Statistical analysis

Comparison of complete long-term regression levels between groups was performed using Holm Sidak test after one way ANOVA was performed and fulfilled or Dunnett's Method after Kruskal-Wallis One Way Analysis of Variance on Ranks (SigmaPlot, Systat, San Jose, CA).


When plasmid DNA was electrotransferred into B16.F10 cells in vitro, a small but significant decrease in viability was observed (Figure 1a). This effect was not observed with plasmid addition or pulse application alone. Cell proliferation rate was calculated for each treatment group, and a significantly reduced cell proliferation rate was observed after plasmid DNA electrotransfer. Cell proliferation rate was not affected by plasmid exposure or pulse application alone (Figure 1b).

Figure 1
Effect of DNA electrotransfer on cell proliferation in vitro

To determine the relative importance of the electrotransfer pulse protocol to the non-specific antitumor effect observed in vivo, tumor regression after vector plasmid delivery with four well-characterized electrotransfer protocols was assessed (Figure 2). Delivery of ten 5 ms pulses at a field strength of 800 V/cm, generated significant long-term tumor regression (p<0.05) in 25% of animals. Two other protocols, eight 20 ms pulses at a field strength of 500 V/cm and one 100 ms pulse at a field strength of 667 V/cm also induced a lesser but statistically significant regression levels (p<0.05). In contrast, application of six 50 ms 150 V/cm pulses did not induce tumor regression.

Figure 2
Long-term tumor regression after electrotransfer using several pulse protocols

CpG motif DNA is a well-characterized immunostimulatory agent in the plasmid sequence that may be responsible for the observed antitumor effect24. Control and CpG oligonucleotides were delivered to determine if DNA containing this motif would induce regression of melanomas in immunocompetent C57Bl/6 (Figure 3a) and SCID mice (Figure 3b).
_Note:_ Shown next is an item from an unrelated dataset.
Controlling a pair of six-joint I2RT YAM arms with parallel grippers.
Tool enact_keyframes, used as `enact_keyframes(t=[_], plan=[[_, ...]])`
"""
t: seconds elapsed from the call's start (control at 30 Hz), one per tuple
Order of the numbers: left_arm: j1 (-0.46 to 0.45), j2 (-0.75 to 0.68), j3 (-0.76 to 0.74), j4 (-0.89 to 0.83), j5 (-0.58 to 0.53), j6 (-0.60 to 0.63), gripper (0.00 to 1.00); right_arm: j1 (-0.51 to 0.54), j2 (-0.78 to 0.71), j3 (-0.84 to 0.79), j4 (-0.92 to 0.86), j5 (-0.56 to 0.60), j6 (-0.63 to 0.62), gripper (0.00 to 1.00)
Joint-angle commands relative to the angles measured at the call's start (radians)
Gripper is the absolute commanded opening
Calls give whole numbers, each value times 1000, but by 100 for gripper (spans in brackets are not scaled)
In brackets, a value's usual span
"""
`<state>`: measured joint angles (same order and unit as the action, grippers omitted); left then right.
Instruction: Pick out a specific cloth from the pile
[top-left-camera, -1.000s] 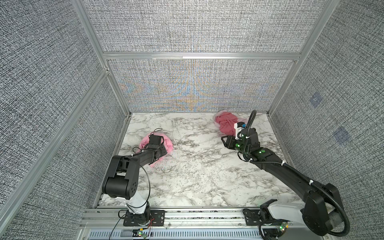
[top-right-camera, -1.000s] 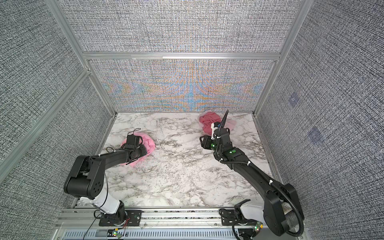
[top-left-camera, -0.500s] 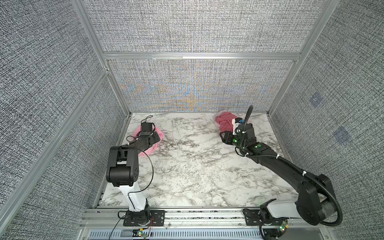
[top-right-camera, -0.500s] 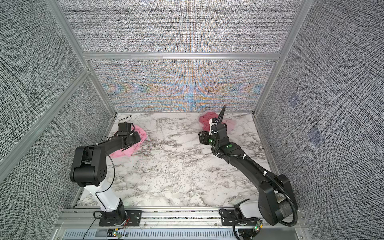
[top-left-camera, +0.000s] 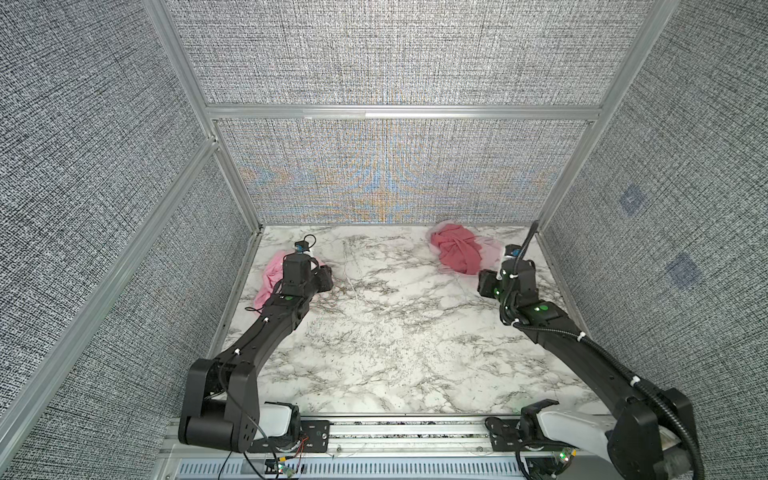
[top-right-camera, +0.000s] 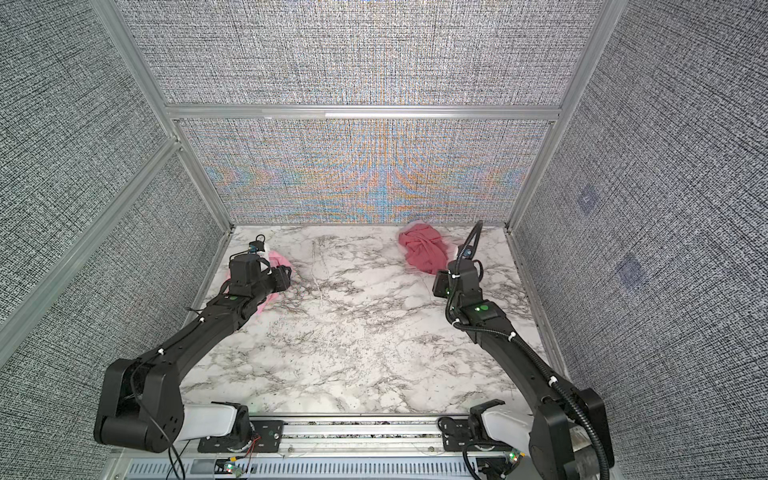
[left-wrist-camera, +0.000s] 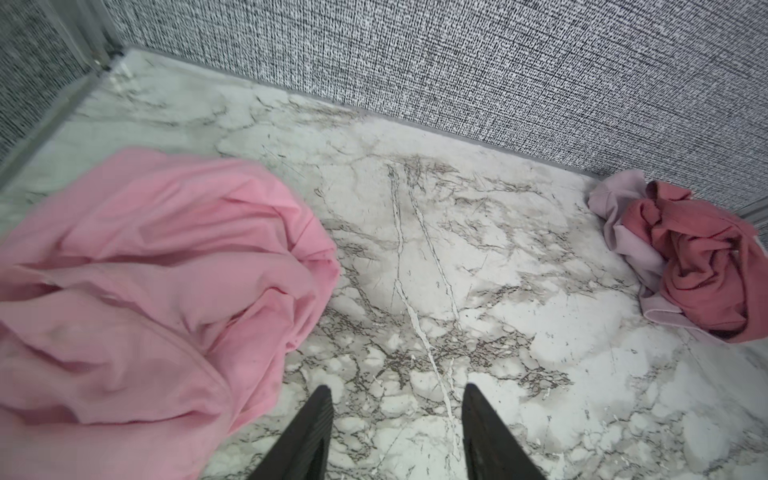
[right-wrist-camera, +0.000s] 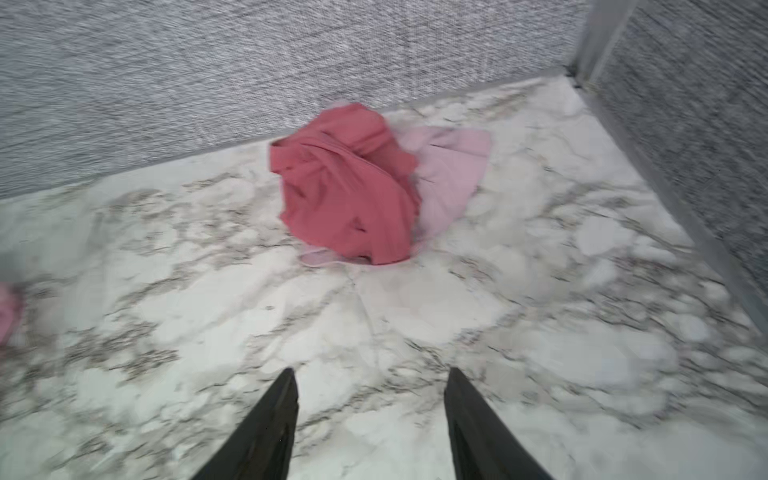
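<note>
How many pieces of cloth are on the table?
3. A bright pink cloth lies on the left; a dark rose cloth sits on a pale pink cloth at the back right. More could hide underneath.

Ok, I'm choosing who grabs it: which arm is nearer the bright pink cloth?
Left. The left arm holds its open jaws right beside the pink cloth. The right arm is across the table from it, jaws open by the darker pile.
</note>
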<state>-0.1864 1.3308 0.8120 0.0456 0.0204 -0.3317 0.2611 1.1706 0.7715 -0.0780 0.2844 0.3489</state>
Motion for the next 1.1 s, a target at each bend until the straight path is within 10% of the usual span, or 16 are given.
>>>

In immunocompetent C57Bl/6 mice, electrotransfer of the Type B oligonucleotide (ODN) 166824, 25, containing a mouse specific motif (GACGTT)27, induced significant long-term and complete tumor regression in 36% of animals (p<0.05), while simple injection did not. Injection or electrotransfer of control ODN 1720, lacking this motif, did not induce regression. Intriguingly, electrotransfer induced long-term and complete tumor regression (p<0.05) in 20% of immunodeficient SCID animals receiving ODN 1668 (CpG motif) oligonucleotide and 40% of animals receiving control ODN 1720 (GpC motif) oligonucleotide. In addition, short term tumor regression was induced by electrotransfer of either oligonucleotide, apparently resulting in significant tumor growth delay (p<0.05), being 15.7 ± 6.0 days after electrotransfer of Type B ODN 1668 and 8.5 ± 2.0 days after electrotransfer of control ODN 1720.

Figure 3
Long-term tumor regression after electrotransfer of CpG motif oligonucleotides

The typical appearances of tumors treated with electrotransfer of either of oligonucleotides in SCID mice are shown in Figure 4. When long-term tumor regression was achieved 100 days after electrotransfer of either of the oligonucleotides, only minimal scarring was observed at the site of electrode position, either completely without residual pigmentation or with small residual pigmentation at the site of tumor transplantation (Figs. 4 a, b). When only short-term tumor regression was achieved, the newly formed tumors regrew from the treated area (Figs. 4c, d). The short term regression was present for longer time in the group of mice that received Type B ODN 1668 (from 2–27 days) compared to mice that received control ODN 1720 (2–14 days).

Figure 4
Tumor regression after electrotransfer of CpG motif oligonucleotides in SCID mice


This study explored potential factors that may play a role in the antitumor effects observed in many preclinical studies after intratumor electrotransfer of control plasmids. In vitro, viability of B16.F10 cells and their proliferation rate were significantly reduced by plasmid DNA electrotransfer, which was not observed after exposure to plasmid DNA or electric pulses alone. Reduction of cell viability after application of electric pulses was expected as it was demonstrated previously that long electric pulses at low electric field strength that were used in the in vitro experiment affect cell viability28. Since cell proliferation and metabolism are interconnected via common regulatory pathways29, it is possible that the decrease in cell proliferation rate is a reflection of changes in cellular metabolism in response to plasmid DNA. However, this decrease in cell proliferation and viability was not likely to explain the complete tumor regression observed in vivo.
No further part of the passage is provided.